- WORK TASK: Every line of the data below is to be given again as it appears, with the images removed.

- DATA PROVIDED:
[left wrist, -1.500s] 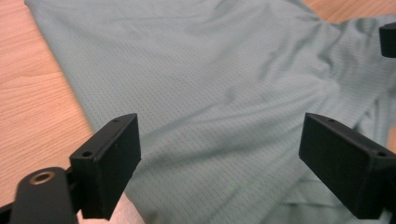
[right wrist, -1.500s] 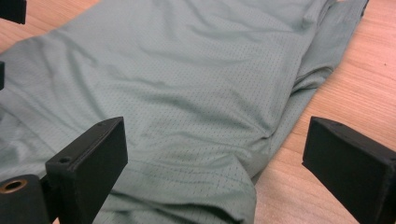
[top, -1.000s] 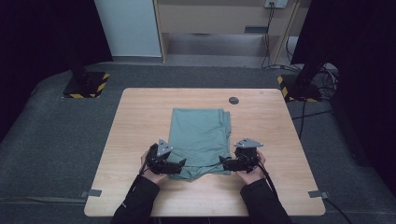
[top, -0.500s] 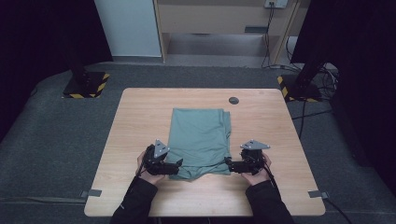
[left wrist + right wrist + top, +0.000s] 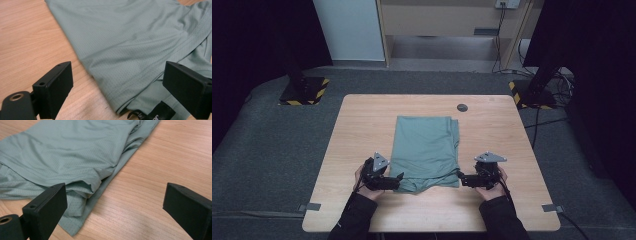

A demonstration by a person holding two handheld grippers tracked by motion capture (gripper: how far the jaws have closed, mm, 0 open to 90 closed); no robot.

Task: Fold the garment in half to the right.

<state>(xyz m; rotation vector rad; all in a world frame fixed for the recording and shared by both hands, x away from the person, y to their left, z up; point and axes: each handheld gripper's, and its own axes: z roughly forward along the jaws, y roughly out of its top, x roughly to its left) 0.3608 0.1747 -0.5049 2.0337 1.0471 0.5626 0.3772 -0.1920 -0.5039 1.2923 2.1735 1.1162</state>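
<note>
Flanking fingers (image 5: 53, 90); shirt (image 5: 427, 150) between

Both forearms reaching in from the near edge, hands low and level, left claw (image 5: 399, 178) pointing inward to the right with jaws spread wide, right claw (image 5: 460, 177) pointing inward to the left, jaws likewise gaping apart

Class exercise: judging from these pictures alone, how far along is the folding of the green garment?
Done: the green garment lies folded into a narrow rectangle on the table. In hand: left gripper and right gripper sit at its near corners, jaws open, nothing gripped. Left: probably gripping the near edge and folding it away.
</note>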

- ANSWER FOR THE TASK:
[left wrist, -1.500s] 
[right wrist, -1.500s] 
[top, -1.000s] 
[top, -0.500s] 
[left wrist + right wrist + top, +0.000s] 

A demonstration by a person holding two handheld grippers tracked by motion capture (gripper: how far the jaws have closed, mm, 0 open to 90 closed); no robot.

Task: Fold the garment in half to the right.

<state>(xyz m; rotation vector rad; all in a world frame fixed for the recording and shared by both hands, x away from the person, y to their left, z up; point and axes: each handheld gripper's, and its own axes: z roughly forward along the jaws, y roughly out of its top, x roughly to its left) 0.3608 0.1747 -0.5049 2.0337 1.0471 0.5626 0.3772 -0.1920 -0.5039 1.2923 2.1735 1.1162</state>
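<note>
Flanking fingers (image 5: 53, 90); shirt (image 5: 427, 150) between

Both forearms reaching in from the near edge, hands low and level, left claw (image 5: 399, 178) pointing inward to the right with jaws spread wide, right claw (image 5: 460, 177) pointing inward to the left, jaws likewise gaping apart

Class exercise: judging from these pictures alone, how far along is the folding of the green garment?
Done: the green garment lies folded into a narrow rectangle on the table. In hand: left gripper and right gripper sit at its near corners, jaws open, nothing gripped. Left: probably gripping the near edge and folding it away.
</note>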

The answer to this exercise is complete.